Translation:That bike is impossible to use.

August 9, 2015

16 Comments


https://www.duolingo.com/profile/fouad899633

Can someone please give me an example using (bruke) as (spend).


https://www.duolingo.com/profile/JenniferTauber

å bruke penger = to spend money. e.g. "Jeg bruker mye penger på mat" = "I spend a lot of money on food"


https://www.duolingo.com/profile/GooseyJen

Am I the only one who can't hear the difference between "og" and "å"?


https://www.duolingo.com/profile/JenniferTauber

You shouldn't be able to, they're pronounced exactly the same. Most of the time it is clear which is meant from the context


https://www.duolingo.com/profile/LadyCailin

Why is it not "Den sykkel" instead of "Den sykkelen"?


https://www.duolingo.com/profile/JenniferTauber

Norwegian has double definiteness. When you use 'den'/'det'/'de' (that/those) in front of a noun you also have to put the noun in the definite.

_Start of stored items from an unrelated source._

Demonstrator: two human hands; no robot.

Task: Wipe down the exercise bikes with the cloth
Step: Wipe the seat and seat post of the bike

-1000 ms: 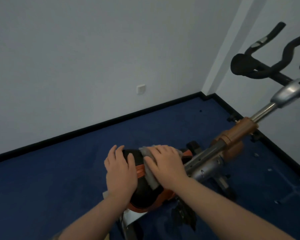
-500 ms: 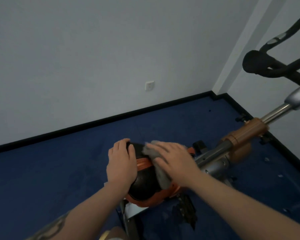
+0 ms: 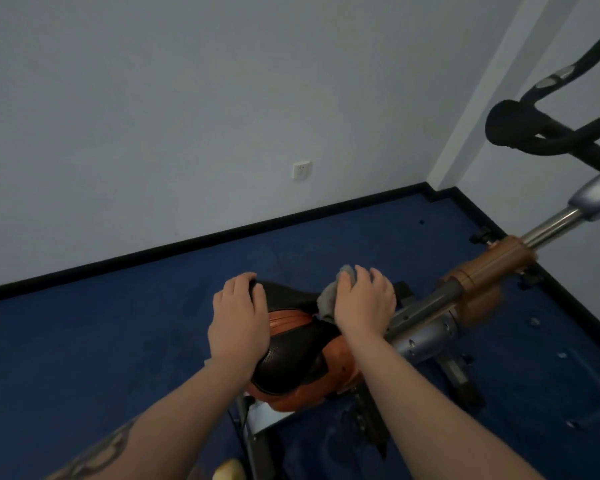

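Where the blue carpeted floor point(image 3: 84, 341) meets a pale wall point(image 3: 187, 98) edged by a black skirting board point(image 3: 153, 255), an exercise bike point(image 3: 426, 327) stands with its black and orange saddle point(image 3: 291, 358) in the lower centre of the view. The left hand point(image 3: 238, 320) lies along the saddle's left side, palm down, its fingers curled over the far edge of the seat. The right hand point(image 3: 364, 303) rests on the saddle's right front end, fingers bent around a grey cloth point(image 3: 328, 296) that is bunched beneath the palm and pressed against the seat; folds of the cloth show at the fingertips and to the left of the hand. The two hands are apart, with the orange stripe of the saddle visible between them. To the right of the saddle, a grey frame tube runs up to a brown collar point(image 3: 492, 268), from which a silver post point(image 3: 548, 228) rises toward the black handlebars point(image 3: 534, 133) at the upper right. A white wall socket point(image 3: 301, 170) sits on the wall above the skirting board. A tattoo marks the left forearm point(image 3: 97, 452) at the lower left.
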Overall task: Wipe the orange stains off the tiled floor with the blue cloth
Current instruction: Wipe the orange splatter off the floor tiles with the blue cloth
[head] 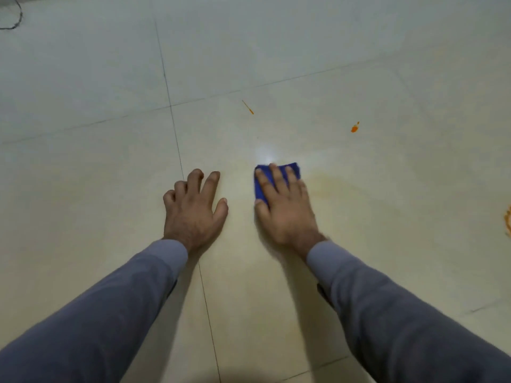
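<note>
My right hand (284,205) lies flat on the folded blue cloth (260,186), fingers straight, pressing it onto the cream tiled floor (387,244). A faint smeared orange film (329,183) spreads on the tile just right of the cloth. A thin orange streak (248,107) lies farther ahead, and an orange blot (354,128) sits to the far right of it. More orange stain (507,221) shows at the right edge. My left hand (193,208) rests on the floor to the left of the cloth, its outer fingers bent, holding nothing.
Dark grout lines (177,150) cross the floor beside my left hand. A thin dark cable (16,19) lies at the far top left. A bright light reflection (265,154) glares on the tile just ahead of the cloth.
</note>
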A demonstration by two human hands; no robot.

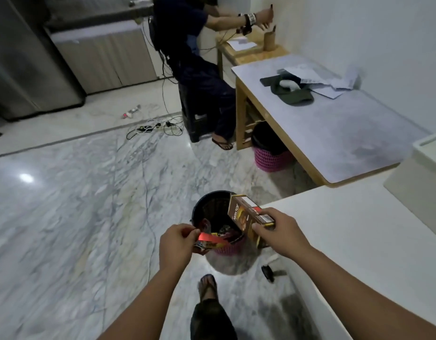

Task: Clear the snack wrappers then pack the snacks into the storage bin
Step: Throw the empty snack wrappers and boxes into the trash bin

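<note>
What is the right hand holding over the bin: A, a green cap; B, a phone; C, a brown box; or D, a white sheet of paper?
C: the right hand grips a brown box tilted over the bin, while the left hand pinches a red wrapper above it.
</note>
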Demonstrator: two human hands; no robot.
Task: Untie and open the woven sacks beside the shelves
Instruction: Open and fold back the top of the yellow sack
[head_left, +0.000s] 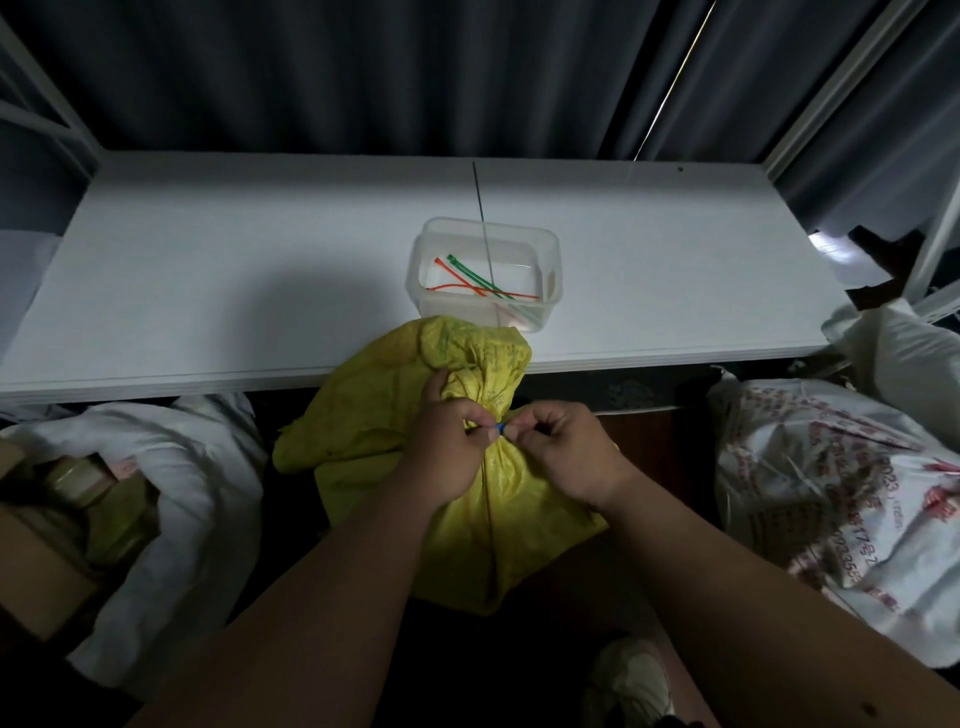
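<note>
Below the shelf (208, 291), both hands pinch the blue tie (500, 427) cinching the yellow sack (374, 415): left hand (451, 453) steadying the neck, right hand (563, 451) apparently working it loose.

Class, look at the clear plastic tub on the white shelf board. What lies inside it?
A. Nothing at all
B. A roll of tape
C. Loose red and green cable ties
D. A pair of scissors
C: the clear plastic tub holds loose red and green cable ties; no scissors or tape show inside.
</note>
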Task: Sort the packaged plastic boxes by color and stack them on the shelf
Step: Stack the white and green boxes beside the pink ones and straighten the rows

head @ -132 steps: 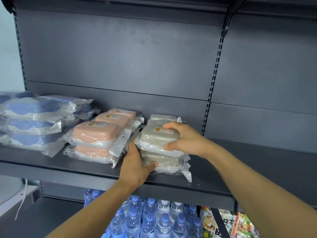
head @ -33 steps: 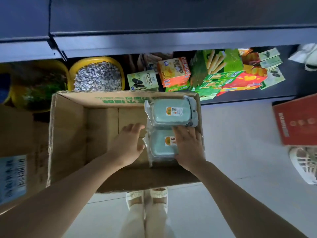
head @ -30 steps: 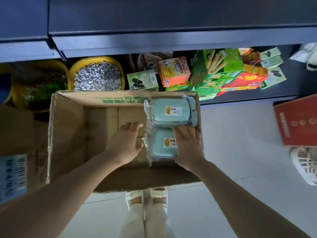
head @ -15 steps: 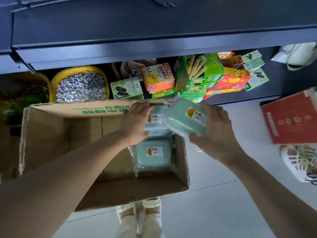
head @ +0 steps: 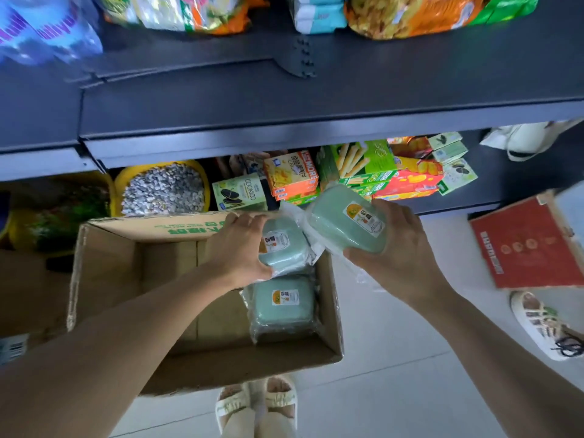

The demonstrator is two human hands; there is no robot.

https://www.duolingo.com/profile/Juleuh

No idea if it's related to South Park but that sentence reminds me the Wild Wacky action bike : https://www.youtube.com/watch?v=YVfzWpmyXXk


https://www.duolingo.com/profile/7bubble7

"This" doesnt work


https://www.duolingo.com/profile/SamHelland

This bike=denne sykklen


https://www.duolingo.com/profile/seventwelve81

"Bruke" sounds like "brukYE" to me. Am I hearing things?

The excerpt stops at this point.